Hier Khan a réalisé que, même s’il le demandait, la France ne pourrait pas l’expulser. Il est maintenant un citoyen sous protection internationale et tant qu’il n’a pas reçu ses nouveaux papiers d’identité, il ne peut pas voyager. S’il rentre de lui-même, en Afghanistan, il se verra retirer sa protection subsidiaire.

Khan trouva alors un véritable refuge auprès d’une vieille dame qui l’héberge quelque temps. Elle le laisse divaguer en pachto, en dari, en anglais, en ourdou. Elle lui parle français et lui demande des petits services constamment. « Quel couple étrange ! », doivent se dire les bourgeois qui les croisent au marché de Fontainebleau. Plusieurs mois s’écoulent quand finalement l’OFPRA sort le nouvel acte de naissance de Khan. Avec ce papier si attendu, la vieille dame l’accompagne à la préfecture et il reçoit un titre de séjour, puis un titre de voyage pour réfugié.

Depuis 5 mois, Khan est au Pakistan auprès de sa femme de nouveau enceinte, de ses enfants et de son petit frère.

Mais demain, il doit prendre un vol retour pour la France.

Tout étranger qui vit en France et n'a pas encore acquis un titre de séjour de 10 ans doit demander une autorisation de travail pour son premier emploi.

L'étranger doit le solliciter avec son futur employeur auprès de La DIRECCTE (Directions régionales de l'économie, de l'emploi, du travail et des solidarités).

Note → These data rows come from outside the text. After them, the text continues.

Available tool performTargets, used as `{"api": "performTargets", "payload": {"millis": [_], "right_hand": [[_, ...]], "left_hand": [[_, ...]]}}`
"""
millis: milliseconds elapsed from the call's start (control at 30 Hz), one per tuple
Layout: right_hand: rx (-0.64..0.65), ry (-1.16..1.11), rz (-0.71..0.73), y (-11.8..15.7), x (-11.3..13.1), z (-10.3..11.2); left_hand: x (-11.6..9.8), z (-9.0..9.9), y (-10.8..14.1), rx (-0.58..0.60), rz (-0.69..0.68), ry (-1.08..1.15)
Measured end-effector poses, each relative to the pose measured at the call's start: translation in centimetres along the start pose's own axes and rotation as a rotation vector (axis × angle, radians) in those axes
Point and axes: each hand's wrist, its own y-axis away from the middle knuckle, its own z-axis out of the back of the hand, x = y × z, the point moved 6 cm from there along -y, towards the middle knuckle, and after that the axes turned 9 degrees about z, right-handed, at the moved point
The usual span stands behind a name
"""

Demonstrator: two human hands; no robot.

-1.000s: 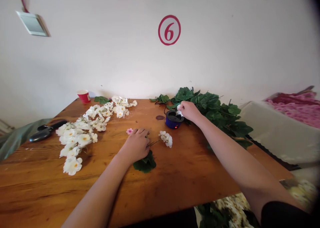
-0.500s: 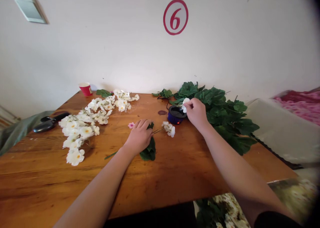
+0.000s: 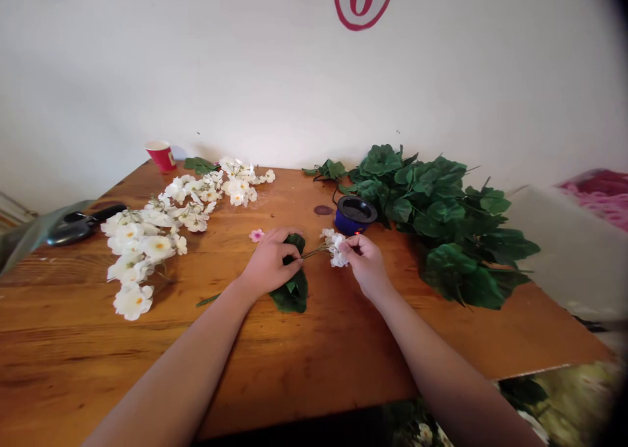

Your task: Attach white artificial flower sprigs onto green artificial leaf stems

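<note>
From here I have the left hand (image 3: 269,262) clenched over a cluster of dark green artificial leaves (image 3: 290,296), with its fingers curled across the top and the lower leaves sticking out below the palm, against the table. The right hand (image 3: 366,264) is closed in a pinch on a sprig of white artificial blossoms (image 3: 334,248), which sits just left of that grip. A thin stem (image 3: 314,253) runs from the sprig across the short gap into the left fingers, so the two grips are near each other and joined by it.

Just left of the left grip, a small pink blossom (image 3: 256,235) lies on the wooden table (image 3: 304,368), and a loose green stem (image 3: 209,300) lies below and left of it. Beyond the right grip stands a round blue container with a black top (image 3: 354,214), close to a dark round mark (image 3: 322,209) on the wood. Right of that spreads a heap of green artificial leaves (image 3: 441,231).

Well left of both grips lies a long run of white blossoms (image 3: 157,228), with a red paper cup (image 3: 161,155) beyond it and a black-handled tool (image 3: 83,228) further left.
</note>
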Motion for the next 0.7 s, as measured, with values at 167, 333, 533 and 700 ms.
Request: {"api": "performTargets", "payload": {"millis": [167,333,533,700], "right_hand": [[0.009,-0.023,-0.030,0.1,-0.6,0.2],[0.031,-0.086,-0.080,0.1,-0.6,0.4],[0.031,-0.163,-0.126,0.1,-1.1,0.3],[0.035,-0.186,-0.127,0.1,-1.4,0.3]], "left_hand": [[0.2,-0.3,0.0,0.002,0.009,0.010],[0.5,-0.6,0.0,0.001,0.016,0.020],[0.6,-0.7,0.0,0.020,0.032,0.005],[0.6,-0.6,0.1,0.010,0.030,0.009]]}}
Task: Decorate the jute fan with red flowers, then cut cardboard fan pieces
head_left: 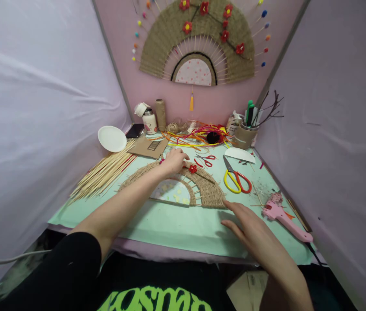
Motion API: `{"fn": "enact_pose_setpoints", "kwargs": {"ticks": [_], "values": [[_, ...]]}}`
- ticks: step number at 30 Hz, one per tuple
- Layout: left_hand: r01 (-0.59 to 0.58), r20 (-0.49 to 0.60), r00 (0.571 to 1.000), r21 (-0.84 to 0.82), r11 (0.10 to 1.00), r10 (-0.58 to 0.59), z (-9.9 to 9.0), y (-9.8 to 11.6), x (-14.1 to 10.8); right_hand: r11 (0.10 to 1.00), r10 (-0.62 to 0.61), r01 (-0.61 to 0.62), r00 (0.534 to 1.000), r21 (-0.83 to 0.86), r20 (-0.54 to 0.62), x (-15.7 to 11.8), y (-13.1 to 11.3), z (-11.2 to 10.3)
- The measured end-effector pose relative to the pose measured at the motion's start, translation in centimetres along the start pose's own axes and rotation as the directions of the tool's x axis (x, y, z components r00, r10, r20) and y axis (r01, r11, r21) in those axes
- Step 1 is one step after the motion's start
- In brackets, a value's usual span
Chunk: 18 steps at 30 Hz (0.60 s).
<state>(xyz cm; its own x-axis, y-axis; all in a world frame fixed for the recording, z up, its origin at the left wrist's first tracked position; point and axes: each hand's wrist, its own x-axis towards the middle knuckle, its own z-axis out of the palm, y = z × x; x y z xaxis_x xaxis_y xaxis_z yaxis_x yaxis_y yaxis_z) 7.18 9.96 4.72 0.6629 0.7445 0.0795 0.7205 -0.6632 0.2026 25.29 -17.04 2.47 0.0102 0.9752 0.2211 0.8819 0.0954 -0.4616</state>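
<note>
A woven twine fan (213, 192) lies on the pale green table, with a patterned half-circle (173, 191) at its inner edge. On its band sit a red flower (192, 169) and a dark twig. My left hand (175, 160) reaches over the top of the band, its fingers bent down by the flowers; whatever is under the fingertips is hidden. At the fan's right corner, my right hand (243, 220) has its fingers apart, the fingertips at the fan's edge, and holds nothing.
Right of the fan are yellow-and-red scissors (236, 179), small red scissors (207, 160) and a pink glue gun (286, 220). Thin sticks (105, 170) and a white plate (112, 138) are at left. Colourful pipe cleaners (199, 134) and a twig jar (245, 134) stand behind.
</note>
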Motion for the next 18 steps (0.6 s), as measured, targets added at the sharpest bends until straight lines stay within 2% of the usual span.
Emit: {"fn": "enact_pose_setpoints", "kwargs": {"ticks": [6,10,12,15,18], "values": [[0.031,-0.055,0.998,-0.059,0.998,-0.034,-0.5,-0.4,-6.0,0.985,-0.115,0.109,0.992,-0.131,-0.042,2.6,-1.5,-3.2],[0.031,-0.154,0.987,-0.108,0.994,-0.047,0.3,0.6,-10.2,0.971,-0.145,0.144,0.989,-0.191,0.009,7.1,-2.9,-4.9],[0.011,-0.198,0.979,-0.142,0.99,-0.04,1.0,1.2,-11.8,0.97,-0.131,0.14,0.99,-0.201,0.058,10.2,-3.1,-4.7],[-0.013,-0.283,0.958,-0.182,0.983,-0.039,2.2,1.7,-13.6,0.983,-0.069,0.096,0.983,-0.157,0.171,15.2,-2.6,-3.0],[-0.047,-0.354,0.935,-0.205,0.978,-0.029,3.2,1.7,-14.5,0.994,0.078,-0.053,0.96,-0.101,0.268,19.2,-1.8,-0.6]]}}
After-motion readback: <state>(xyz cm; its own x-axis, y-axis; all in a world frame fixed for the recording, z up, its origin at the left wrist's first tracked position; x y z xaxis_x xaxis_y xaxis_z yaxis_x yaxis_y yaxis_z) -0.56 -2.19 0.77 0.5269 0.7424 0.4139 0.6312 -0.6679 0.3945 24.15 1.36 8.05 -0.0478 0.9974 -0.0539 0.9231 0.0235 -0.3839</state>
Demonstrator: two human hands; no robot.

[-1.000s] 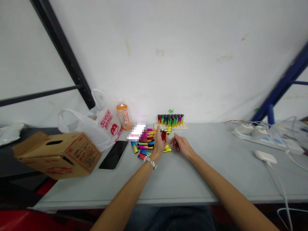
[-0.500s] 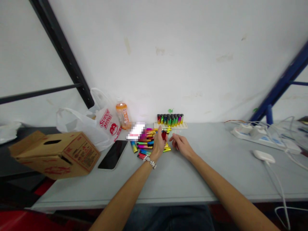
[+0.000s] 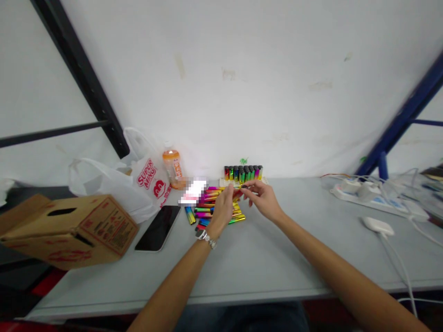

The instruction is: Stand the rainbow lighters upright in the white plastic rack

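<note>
My left hand [image 3: 222,210], with a silver watch on its wrist, is closed round a reddish lighter [image 3: 238,193] above the table. My right hand [image 3: 266,199] meets it from the right, thumb and fingers pinched at the lighter's dark end. Fingers cover much of the lighter. Under and to the left of my left hand lie loose shiny lighters [image 3: 204,210] in rainbow colours. Just behind both hands, several upright lighters [image 3: 246,174] with black tops stand in rows on a pale holder [image 3: 224,183].
At left are a cardboard box [image 3: 72,235], a black-screened phone [image 3: 158,228], a white plastic bag [image 3: 114,184] and an orange drink bottle [image 3: 173,166]. A blurred-out patch [image 3: 194,191] adjoins the loose lighters. On the right lie a power strip [image 3: 380,203] and a white adapter [image 3: 378,226] with cables.
My right hand has moved left and up to the lighter in my left hand and now pinches its end. The view has shifted slightly.
</note>
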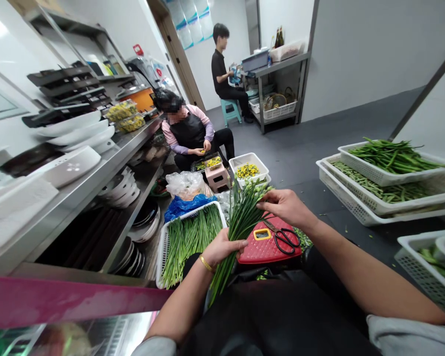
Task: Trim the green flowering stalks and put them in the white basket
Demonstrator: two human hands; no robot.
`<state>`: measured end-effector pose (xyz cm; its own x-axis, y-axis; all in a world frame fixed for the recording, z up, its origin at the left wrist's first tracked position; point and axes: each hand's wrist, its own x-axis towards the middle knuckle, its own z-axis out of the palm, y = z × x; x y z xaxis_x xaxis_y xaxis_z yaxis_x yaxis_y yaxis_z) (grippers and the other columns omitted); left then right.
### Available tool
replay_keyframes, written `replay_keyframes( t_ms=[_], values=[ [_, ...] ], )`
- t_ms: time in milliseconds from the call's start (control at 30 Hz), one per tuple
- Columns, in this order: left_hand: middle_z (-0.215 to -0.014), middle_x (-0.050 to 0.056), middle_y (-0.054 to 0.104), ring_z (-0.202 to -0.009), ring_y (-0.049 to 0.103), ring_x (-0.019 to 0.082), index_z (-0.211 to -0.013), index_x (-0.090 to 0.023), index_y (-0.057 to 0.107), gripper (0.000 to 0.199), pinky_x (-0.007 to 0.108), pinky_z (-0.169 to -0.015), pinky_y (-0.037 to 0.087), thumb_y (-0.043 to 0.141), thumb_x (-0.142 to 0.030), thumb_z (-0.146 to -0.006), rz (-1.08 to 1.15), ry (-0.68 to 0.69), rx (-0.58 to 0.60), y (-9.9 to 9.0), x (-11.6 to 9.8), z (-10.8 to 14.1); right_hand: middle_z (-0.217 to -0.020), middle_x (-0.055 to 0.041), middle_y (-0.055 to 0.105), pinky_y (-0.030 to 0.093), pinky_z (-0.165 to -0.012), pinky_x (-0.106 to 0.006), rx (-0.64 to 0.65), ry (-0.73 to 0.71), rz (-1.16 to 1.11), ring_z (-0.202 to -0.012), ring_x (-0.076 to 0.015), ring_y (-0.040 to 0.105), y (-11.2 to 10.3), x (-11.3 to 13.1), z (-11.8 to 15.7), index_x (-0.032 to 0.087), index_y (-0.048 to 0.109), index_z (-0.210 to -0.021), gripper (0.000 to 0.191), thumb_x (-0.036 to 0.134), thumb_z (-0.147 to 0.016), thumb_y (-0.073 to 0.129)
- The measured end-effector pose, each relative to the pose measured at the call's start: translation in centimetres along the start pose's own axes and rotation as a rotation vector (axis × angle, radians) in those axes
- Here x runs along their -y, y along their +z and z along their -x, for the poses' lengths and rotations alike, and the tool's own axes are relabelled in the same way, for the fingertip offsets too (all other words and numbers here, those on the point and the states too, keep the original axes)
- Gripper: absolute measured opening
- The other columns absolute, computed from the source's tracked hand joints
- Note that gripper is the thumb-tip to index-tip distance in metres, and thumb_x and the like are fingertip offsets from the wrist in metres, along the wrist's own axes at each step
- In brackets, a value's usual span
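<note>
My left hand (224, 247) is wrapped round a bunch of long green stems (241, 210), which stands tilted with its budded tips up and away from me. At the upper right side of the bunch, my right hand (284, 205) pinches a few of the stems near their tips. Behind the bunch is a red quilted surface (250, 249) bearing black-handled scissors (286, 241) and a small yellow-framed item (262, 234). Left of my hands, a white basket (162, 252) holds more green stems laid side by side.
A seated person (187, 126) handles yellow flowers beside a white basket (261, 165). Another person (222, 69) sits by a metal table (282, 64). Stacked baskets (363, 210) of green beans stand right. Metal shelving (85, 193) with dishes runs along the left.
</note>
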<state>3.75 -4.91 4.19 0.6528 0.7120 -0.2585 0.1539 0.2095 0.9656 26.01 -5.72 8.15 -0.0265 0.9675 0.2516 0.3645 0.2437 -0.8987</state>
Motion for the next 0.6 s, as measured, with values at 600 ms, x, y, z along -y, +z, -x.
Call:
replay_keyframes(
  t_ms=[600],
  values=[
    [-0.045, -0.004, 0.051, -0.04, 0.044, 0.008, -0.058, -0.015, 0.051, 0.049, 0.021, -0.043, 0.034, 0.078, -0.056, -0.056, -0.189, -0.061, 0.003, -1.6, 0.0, -0.3, -0.079, -0.0045, 0.074, 0.038, -0.058, -0.026, 0.304, -0.055, 0.819, -0.072, -0.0185, 0.065, -1.6, 0.6, -0.4, 0.026, 0.076, -0.091, 0.019, 0.023, -0.081, 0.06]
  ],
)
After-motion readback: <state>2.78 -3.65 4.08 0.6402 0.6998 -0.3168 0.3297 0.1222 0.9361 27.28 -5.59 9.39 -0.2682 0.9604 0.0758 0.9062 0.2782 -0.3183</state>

Elle peut leur opposer la situation de l'emploi et leur refuser l'autorisation de travailler, si elle estime que le niveau de chômage est trop important. L'analyse de l'administration se fonde sur des données statistiques sur la profession et dans la zone géographique, ainsi que les recherches déjà accomplies par l'employeur.

Cependant, dans un certain nombre de cas, la situation de l'emploi n'est pas opposée. Il s'agit des situations suivantes :

    Étranger (sauf Algérien) postulant à un emploi dans un métier caractérisé par des difficultés de recrutements (métiers en tension).
    Étranger originaire d'un pays ayant conclu avec la France un accord sur les flux migratoires .
    Étranger venant en France en qualité de jeune professionnel
    Étudiant étranger, titulaire d'un diplôme au moins équivalent au master obtenu en France dans l'année, pour un emploi en relation avec sa formation et rémunéré au moins 2 331,88 € bruts, qui peut obtenir une carte salarié ou travailleur temporaire
    Étudiant étranger, titulaire d'une carte recherche d'emploi/création d'entreprise, pour un emploi en relation avec sa formation et rémunéré au moins 2 331,88 € bruts
    Étranger confié au service d'aide sociale à l'enfance (ASE) avant l'âge de 16 ans et qui l'est encore, pour la conclusion d'un contrat d'apprentissage ou de professionnalisation
    Étranger confié au service de l'ASE entre ses 16 et 18 ans, qui peut obtenir une carte salarié ou travailleur temporaire.

Dans le cas de Khan, il n'entrait dans aucun de ses critères. Sous protection subsidiaire pour 1 an, la perte de ce premier emploi de son fait l'obligerait à refaire une demande d'autorisation pour la prochaine fois.